SRY appears to be lacking in platypus, but they have an extremely complicated Y chromosome situation involving multiple chromosomal translocations. The exact determinant there is not known.
Marsupials do have an SRY gene that appears to function in a similar sex determination pathway as in placentals.
Evidence from the Page lab and others comparing the sequence of the Y chromosome of placental mammals with the X, suggests that the lineage to the human Y, and that of other placental mammals began about 300 M years ago, with establishment of SRY as the male determining factor. From then on the Y underwent a series of recombination-suppressing events, usually inversion of sequences within the Y, that isolated it from the previously homologous X chromosome.

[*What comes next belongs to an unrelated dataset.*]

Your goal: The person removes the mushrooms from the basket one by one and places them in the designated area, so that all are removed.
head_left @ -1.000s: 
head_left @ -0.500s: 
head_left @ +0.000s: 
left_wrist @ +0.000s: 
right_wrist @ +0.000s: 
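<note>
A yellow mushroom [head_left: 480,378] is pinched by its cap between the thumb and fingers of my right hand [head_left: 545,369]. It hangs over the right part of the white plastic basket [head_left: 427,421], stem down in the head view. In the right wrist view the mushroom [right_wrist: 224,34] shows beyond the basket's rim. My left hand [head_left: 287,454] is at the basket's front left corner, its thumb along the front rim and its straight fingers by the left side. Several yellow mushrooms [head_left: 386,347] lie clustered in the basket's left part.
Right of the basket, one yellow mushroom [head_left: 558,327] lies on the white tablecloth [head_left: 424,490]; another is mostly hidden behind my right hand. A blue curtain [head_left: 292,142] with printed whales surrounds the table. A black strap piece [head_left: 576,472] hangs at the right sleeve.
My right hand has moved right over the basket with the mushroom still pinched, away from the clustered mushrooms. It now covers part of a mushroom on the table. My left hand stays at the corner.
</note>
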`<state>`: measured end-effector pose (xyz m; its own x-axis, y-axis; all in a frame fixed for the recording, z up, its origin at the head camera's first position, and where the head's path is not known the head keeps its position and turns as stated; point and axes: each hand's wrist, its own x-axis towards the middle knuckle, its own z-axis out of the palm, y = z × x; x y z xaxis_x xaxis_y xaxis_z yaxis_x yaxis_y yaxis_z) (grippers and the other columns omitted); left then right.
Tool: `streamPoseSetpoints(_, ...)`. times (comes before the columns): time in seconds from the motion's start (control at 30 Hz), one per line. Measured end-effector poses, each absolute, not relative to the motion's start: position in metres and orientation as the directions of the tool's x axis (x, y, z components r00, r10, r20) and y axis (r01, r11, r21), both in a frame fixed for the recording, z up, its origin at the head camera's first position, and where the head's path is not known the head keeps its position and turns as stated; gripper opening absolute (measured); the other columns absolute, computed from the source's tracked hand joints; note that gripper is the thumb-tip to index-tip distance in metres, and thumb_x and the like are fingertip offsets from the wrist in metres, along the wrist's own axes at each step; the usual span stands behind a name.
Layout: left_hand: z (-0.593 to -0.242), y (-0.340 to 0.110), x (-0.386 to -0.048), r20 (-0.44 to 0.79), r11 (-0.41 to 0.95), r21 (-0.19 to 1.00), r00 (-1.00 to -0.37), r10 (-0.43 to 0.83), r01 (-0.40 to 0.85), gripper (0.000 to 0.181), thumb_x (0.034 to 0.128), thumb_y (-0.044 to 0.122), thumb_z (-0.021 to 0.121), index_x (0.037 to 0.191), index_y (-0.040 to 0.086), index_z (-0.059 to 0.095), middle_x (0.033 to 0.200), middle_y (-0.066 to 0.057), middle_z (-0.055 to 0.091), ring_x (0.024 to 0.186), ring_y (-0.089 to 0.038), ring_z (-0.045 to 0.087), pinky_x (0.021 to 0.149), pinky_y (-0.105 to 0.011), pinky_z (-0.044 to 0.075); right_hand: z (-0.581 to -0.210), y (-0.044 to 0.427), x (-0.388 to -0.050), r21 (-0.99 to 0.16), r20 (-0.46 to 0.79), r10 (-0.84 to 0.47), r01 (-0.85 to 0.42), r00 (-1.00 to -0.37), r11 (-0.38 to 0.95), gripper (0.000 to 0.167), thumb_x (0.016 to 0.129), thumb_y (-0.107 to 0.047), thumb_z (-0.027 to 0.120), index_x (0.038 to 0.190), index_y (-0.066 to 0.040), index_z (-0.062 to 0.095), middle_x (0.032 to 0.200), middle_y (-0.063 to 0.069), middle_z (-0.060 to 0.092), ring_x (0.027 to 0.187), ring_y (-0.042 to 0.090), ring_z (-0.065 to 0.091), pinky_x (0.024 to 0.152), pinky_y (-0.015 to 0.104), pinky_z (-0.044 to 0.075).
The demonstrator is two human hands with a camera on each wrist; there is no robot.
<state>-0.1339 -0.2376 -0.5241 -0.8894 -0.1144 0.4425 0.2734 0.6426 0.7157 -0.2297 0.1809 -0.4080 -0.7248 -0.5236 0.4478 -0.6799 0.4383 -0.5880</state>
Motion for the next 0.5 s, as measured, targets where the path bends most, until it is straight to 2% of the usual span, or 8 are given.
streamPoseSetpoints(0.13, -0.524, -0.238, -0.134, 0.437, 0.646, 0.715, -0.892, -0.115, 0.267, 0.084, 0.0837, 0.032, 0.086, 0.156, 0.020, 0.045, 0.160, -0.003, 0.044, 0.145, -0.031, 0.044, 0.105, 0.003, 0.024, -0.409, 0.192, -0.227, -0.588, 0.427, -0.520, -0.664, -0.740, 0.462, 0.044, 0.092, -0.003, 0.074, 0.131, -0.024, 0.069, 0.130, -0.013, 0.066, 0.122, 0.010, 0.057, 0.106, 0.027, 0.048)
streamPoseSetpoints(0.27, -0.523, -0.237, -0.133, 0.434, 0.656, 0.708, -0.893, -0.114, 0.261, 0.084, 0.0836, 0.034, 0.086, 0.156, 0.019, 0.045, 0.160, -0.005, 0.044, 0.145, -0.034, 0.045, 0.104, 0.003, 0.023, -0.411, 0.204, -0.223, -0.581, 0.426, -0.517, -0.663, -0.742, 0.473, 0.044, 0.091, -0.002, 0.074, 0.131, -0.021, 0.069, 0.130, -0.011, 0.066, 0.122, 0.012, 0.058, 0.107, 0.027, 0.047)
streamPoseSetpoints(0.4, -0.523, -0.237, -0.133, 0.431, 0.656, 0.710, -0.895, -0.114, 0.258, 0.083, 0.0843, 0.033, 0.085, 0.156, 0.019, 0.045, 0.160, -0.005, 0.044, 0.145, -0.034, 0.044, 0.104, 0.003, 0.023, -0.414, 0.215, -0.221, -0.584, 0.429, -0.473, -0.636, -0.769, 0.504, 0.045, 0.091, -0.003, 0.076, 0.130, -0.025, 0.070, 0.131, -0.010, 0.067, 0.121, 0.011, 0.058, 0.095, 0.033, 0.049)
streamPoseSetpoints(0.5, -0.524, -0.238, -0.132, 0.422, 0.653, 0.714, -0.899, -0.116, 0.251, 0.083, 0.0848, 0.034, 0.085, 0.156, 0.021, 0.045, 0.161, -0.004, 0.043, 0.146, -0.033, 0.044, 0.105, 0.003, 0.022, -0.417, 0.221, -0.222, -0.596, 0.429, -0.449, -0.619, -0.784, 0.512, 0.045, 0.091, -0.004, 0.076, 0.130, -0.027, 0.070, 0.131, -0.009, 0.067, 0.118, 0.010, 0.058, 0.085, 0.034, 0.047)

This isolation resulted in genetic deterioration of many functions on the Y. There has also been a series of transpositions from various autosomes to the Y of genes important for functions such as male fertility.
Birds use a different primary determining gene(s) and a different version of chromsomal sex determination. Notably females are the heterogametic sex, having a Z chromosome and a W chromosome. Males have two Zs and no W. The exact mechanism by which ZW is female and ZZ is male is not clear. Leading, not mutually exclusive hypotheses, involve the dosage of the DRMT1 gene on the Z, which is similar to genes involved in masculization in mammals and various other species. This would be male positive and present in two doses. The second possiblity is a gene that is W specific and has potential pro-female activity. Such a candidate exists. The kinds of sex determination errors that occur in birds are probably most easily accounted for by a mix of W-linked female favoring factors and Z linked male favoring factors.
Reptiles are all over the map for mechanisms. Many use temperature or other versions of environmental dependent sex, but there are chromosomal sex determination systems as well, including, presumably, in the those dinosaurs that are the ancestors of modern birds.
Fish use too many mechanism to keep track of.
Interestingly, there are commonalities among all of these. In particular, gonadal sex determination is a critical early step, and this is usually triggered in the somatic cells of the gonad, not the germ cells. Genes such as SOX9 (similar but not identical to SRY), DMRT, the Wilms Tumor Gene (WT), the Anti-Mullerian Hormone gene (AMH) and others keep appearing, but with varying contributions to differentiation. Usually the result is gonadal sex establishment leading to sex hormones and thereby sex differentation of the rest of the body. This is simplified but true generally.
Thus, aspects of vertebrate sex are conserved, but the primary determinant is highly variable and even the relative importance of the conserved players changes from lineage to lineage.
Mike, thanks for that summary. I knew that things differed between various vertebrate taxa but wasn't sure to what degree.
Also, may I add that razib hit the nail on the head when he said that 'biology is more fun if you add an evolutionary angle to your thinking.' It's been the primary way I haven't driven a pencil through my eye during all the med schoo lectures; I keep thinking of the evolution of whatever's being discussed and why it might've turned out like that.